0
votes

I have an AWS Lambda function that reads a CSV file and saves a bunch of records to an SQS queue. There will be thousands of records so they won't fit in one message.

Then there is another Lambda function triggered by that queue that process each record. Each record will take around a second to process.

I need to send an email after all records have been processed.

What's the best way to do it?

I had two ideas:

  1. Make it a FIFO queue and add a LastRecord: true attribute to the last record. Send the email when I read that record.

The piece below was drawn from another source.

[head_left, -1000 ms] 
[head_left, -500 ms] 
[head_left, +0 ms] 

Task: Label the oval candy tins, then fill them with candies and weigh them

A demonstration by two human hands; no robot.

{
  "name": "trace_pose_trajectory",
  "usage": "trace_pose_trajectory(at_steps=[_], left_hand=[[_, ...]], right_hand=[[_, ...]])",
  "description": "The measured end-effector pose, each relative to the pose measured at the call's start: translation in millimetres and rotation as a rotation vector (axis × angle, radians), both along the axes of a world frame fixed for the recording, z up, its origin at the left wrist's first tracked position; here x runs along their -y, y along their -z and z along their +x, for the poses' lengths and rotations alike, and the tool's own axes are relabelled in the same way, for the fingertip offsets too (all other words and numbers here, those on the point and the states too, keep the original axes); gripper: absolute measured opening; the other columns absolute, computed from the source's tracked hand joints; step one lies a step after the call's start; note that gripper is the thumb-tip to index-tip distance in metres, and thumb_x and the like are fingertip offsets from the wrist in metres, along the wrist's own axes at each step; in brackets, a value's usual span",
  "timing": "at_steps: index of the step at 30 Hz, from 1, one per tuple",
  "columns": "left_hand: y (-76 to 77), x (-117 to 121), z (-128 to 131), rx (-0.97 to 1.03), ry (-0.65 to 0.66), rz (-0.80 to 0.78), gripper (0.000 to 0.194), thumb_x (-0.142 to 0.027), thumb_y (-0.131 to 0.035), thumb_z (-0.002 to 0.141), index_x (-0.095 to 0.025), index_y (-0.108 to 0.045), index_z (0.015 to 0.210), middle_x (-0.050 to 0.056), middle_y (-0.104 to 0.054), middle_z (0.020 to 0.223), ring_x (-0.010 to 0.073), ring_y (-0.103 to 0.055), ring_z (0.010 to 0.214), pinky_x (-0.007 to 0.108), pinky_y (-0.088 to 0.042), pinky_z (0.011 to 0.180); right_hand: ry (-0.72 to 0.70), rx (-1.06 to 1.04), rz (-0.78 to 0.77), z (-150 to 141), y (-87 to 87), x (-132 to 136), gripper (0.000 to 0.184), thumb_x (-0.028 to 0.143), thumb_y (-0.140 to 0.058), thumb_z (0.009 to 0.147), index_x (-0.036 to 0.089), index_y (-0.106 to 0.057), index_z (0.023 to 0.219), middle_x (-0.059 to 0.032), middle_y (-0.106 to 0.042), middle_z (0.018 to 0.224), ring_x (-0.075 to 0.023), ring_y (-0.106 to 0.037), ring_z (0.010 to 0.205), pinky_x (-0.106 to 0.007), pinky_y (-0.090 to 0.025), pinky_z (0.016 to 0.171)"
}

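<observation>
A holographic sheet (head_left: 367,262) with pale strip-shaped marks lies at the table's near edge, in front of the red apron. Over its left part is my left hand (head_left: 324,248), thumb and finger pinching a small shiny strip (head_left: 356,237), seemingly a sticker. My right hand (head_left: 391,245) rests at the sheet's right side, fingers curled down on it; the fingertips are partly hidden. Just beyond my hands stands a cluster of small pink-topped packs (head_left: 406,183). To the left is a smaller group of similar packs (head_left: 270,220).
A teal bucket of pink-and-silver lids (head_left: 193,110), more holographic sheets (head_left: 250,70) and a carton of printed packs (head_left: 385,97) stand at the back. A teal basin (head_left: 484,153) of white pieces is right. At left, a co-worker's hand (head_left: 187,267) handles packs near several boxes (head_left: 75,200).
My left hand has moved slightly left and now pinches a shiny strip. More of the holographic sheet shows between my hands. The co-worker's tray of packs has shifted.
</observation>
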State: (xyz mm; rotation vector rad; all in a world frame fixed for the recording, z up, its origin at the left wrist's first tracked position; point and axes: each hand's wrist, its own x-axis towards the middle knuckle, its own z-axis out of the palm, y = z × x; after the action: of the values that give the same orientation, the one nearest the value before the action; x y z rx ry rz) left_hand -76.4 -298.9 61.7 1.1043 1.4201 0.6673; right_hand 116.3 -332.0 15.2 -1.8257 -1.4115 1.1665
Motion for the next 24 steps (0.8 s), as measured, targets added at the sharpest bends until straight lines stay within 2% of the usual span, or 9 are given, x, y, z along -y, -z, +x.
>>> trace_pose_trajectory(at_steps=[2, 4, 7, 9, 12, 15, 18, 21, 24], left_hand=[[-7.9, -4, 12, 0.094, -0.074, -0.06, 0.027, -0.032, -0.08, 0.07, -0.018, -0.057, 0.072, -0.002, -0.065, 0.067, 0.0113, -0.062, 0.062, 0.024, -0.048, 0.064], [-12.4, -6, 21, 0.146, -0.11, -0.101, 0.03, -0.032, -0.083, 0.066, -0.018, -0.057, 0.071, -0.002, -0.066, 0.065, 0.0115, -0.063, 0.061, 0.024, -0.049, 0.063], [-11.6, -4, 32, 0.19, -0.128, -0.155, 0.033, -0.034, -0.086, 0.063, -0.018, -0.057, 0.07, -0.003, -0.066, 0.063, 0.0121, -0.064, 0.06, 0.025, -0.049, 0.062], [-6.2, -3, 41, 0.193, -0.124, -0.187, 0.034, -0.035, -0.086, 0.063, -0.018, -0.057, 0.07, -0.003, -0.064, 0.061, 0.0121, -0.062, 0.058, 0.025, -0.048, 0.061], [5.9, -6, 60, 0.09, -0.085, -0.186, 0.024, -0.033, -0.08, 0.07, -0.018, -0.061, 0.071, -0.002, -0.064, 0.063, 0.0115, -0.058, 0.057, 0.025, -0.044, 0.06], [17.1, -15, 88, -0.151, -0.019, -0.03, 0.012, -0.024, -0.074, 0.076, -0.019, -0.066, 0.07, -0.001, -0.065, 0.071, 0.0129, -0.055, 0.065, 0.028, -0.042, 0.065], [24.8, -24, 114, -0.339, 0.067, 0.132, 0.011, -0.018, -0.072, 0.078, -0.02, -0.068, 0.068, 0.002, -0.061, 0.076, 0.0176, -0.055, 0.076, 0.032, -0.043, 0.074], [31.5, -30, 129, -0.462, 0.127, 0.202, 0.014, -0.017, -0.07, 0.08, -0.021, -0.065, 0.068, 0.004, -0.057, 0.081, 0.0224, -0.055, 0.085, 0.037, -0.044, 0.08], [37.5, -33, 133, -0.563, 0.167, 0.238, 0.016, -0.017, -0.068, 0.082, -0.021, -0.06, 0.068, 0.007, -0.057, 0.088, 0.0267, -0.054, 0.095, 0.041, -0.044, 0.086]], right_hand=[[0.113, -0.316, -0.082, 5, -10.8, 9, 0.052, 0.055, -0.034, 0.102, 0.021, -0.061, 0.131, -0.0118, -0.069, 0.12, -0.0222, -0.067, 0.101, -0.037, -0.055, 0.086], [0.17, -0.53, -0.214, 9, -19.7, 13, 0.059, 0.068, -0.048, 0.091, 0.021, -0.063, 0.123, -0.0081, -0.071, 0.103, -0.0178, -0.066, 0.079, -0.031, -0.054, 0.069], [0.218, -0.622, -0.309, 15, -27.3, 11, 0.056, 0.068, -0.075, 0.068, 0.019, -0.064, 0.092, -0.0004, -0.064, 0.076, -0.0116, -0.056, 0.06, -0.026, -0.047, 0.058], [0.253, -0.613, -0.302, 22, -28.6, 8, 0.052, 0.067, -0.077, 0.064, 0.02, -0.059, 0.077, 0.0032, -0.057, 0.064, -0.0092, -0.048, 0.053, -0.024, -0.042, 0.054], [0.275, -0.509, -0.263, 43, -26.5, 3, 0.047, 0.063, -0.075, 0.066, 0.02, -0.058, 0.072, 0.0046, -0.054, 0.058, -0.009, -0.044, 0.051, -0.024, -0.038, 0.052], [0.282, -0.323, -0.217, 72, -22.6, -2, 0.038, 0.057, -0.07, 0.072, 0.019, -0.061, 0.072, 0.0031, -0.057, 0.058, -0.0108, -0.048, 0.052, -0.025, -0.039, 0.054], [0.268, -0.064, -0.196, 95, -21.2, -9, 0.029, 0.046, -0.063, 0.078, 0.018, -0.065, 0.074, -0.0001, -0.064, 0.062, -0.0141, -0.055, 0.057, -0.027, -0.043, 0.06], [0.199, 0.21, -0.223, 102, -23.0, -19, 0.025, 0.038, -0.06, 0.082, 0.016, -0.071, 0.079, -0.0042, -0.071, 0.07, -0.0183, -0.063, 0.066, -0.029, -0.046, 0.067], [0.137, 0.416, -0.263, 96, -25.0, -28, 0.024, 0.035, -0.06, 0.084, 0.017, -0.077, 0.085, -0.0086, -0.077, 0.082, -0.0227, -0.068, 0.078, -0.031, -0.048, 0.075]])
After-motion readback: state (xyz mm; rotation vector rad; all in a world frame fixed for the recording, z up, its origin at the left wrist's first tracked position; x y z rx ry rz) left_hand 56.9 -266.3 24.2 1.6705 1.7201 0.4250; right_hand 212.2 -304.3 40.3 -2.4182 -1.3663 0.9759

  2. Update a DynamoDB table with the total number of records and the total number of processed records and a Lambda function reading the table until total === processed.

Any better ideas?

1
How long does the second Lambda function take to process the records? Could the first Lambda function send all the records in one message to SQS, instead of in separate messages? This would effectively be the same as using a FIFO queue, but it would run as one Lambda function instead of many. - John Rotenstein
Thanks @JohnRotenstein , I've edited the question. Around a second for the 2nd lambda function and there might be thousands of records so they won't fit in one message. - LorenzoR
I don't think SQS trigger is available for FIFO. I think you can create a lambda that's polling SQS. If no item is returned you can send email. You may also consider Step Functions. When one batch of items are added in the queue you can execute state machine. I would imagine state machine with 4 steps. First to poll the messages and then pass the messages to the next step that would process all the records. Then back to Polling task until items are in the queue. When no item is returned then final step would be an SNS task to send out email notification. - A.Khan
SQS Trigger is now available for FIFO as of November 2019: aws.amazon.com/blogs/compute/… - hackerrdave

1 Answers

0
votes

Since message order is relevant, you should consider using Amazon Kinesis Data Streams instead of Amazon SQS.

Some differences:

  • Messages are kept in-order
  • Messages can be replayed (they are retained for a period)
  • You can trigger an AWS Lambda function from a Kinesis stream
  • Multiple streams can be used for parallel processing
  • Pricing for Kinesis is per shard hour, while SQS is per request (eg send, receive, delete)

You could send your "last message" signal to trigger the final email send.